Task details
Print every line of the listing below, starting with the line that holds "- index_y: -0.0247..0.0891" and going on through the line that holds "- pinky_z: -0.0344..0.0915", both included, and print nothing else.

Data below
++++++++++
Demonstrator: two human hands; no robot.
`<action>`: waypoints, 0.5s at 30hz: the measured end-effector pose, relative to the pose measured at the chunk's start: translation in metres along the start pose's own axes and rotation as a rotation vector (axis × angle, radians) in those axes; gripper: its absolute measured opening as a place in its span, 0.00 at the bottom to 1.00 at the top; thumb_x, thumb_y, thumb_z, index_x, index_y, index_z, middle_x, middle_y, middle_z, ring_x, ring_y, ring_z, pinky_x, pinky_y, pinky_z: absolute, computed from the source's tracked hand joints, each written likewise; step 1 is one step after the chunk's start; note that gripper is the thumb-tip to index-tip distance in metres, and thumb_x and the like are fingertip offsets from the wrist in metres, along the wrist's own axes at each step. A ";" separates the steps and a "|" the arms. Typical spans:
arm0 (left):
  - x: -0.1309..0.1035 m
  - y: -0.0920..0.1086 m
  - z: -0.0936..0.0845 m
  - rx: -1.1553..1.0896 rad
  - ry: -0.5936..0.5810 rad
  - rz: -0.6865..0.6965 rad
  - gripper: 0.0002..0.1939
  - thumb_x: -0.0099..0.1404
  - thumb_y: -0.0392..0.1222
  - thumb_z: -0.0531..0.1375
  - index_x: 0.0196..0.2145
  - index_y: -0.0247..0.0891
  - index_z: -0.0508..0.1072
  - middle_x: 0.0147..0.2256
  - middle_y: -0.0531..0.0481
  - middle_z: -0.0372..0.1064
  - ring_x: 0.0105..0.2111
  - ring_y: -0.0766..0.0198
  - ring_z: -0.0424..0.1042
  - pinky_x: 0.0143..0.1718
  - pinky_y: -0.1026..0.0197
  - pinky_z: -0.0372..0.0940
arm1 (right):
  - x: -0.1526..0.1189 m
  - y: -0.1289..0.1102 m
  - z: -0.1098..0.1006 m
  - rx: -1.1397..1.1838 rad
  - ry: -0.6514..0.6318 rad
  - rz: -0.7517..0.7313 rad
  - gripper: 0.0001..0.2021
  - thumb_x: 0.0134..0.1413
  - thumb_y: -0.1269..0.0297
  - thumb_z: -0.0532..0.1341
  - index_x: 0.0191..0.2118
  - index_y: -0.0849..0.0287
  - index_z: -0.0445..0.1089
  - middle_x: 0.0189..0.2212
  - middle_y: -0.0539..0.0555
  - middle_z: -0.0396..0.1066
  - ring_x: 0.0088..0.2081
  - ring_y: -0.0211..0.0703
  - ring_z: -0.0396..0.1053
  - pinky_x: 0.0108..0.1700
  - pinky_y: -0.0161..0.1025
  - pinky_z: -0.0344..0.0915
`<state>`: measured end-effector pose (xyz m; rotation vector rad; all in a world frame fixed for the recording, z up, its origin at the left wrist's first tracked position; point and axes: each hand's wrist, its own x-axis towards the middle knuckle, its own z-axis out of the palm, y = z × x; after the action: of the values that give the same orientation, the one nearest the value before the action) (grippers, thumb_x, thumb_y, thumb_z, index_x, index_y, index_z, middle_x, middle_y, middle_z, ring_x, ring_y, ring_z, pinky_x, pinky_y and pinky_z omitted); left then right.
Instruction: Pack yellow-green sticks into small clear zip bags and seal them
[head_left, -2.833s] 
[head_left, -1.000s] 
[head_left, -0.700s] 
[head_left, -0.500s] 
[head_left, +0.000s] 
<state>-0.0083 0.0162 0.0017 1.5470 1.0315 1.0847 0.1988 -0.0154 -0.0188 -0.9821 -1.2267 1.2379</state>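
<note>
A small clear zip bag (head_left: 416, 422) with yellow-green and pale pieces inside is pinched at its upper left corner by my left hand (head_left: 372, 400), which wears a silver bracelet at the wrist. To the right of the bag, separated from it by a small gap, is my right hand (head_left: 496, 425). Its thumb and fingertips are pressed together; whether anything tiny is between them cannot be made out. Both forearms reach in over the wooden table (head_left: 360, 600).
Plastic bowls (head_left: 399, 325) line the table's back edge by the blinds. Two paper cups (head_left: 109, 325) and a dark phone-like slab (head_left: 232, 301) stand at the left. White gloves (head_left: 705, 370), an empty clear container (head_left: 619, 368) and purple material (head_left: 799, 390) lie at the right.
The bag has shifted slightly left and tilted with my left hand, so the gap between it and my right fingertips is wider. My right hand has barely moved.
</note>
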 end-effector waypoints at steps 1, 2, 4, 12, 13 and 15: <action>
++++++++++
Solution for this exercise
  - index_y: -0.0247..0.0891
  - index_z: -0.0508..0.1072
  - middle_x: 0.0147..0.2256
  - middle_y: -0.0531..0.0481
  - middle_z: -0.0372..0.1064
  - ring_x: 0.0105..0.2111
  - ring_y: -0.0766..0.0198
  - ring_z: -0.0424..0.1042
  - pinky_x: 0.0143..0.1718
  - pinky_y: -0.1026..0.0197
  - pinky_z: -0.0372..0.0940
arm1 (right):
  - x: -0.1526..0.1189 m
  - y: -0.1289..0.1102 m
  - z: -0.1098..0.1006 m
  - rx: -1.1397..1.1838 rad
  - ry: -0.6514..0.6318 rad
  - rz: -0.7517..0.7313 rad
  - gripper: 0.0001..0.2021
  - thumb_x: 0.0134..0.1413
  - thumb_y: -0.1269..0.0297
  - thumb_z: -0.0532..0.1341
  - index_x: 0.0191..0.2118
  - index_y: -0.0849..0.0287
  - index_z: -0.0445..0.1089
  - middle_x: 0.0189..0.2212
  - middle_y: -0.0539..0.0555
  - middle_z: -0.0396..0.1066
  - ring_x: 0.0088..0.2081
  - ring_y: -0.0211..0.0703
  - ring_z: -0.0396..0.1053
  - pinky_x: 0.0108..0.1700
  - pinky_y: -0.0161..0.1025
  - pinky_z: -0.0344..0.0915

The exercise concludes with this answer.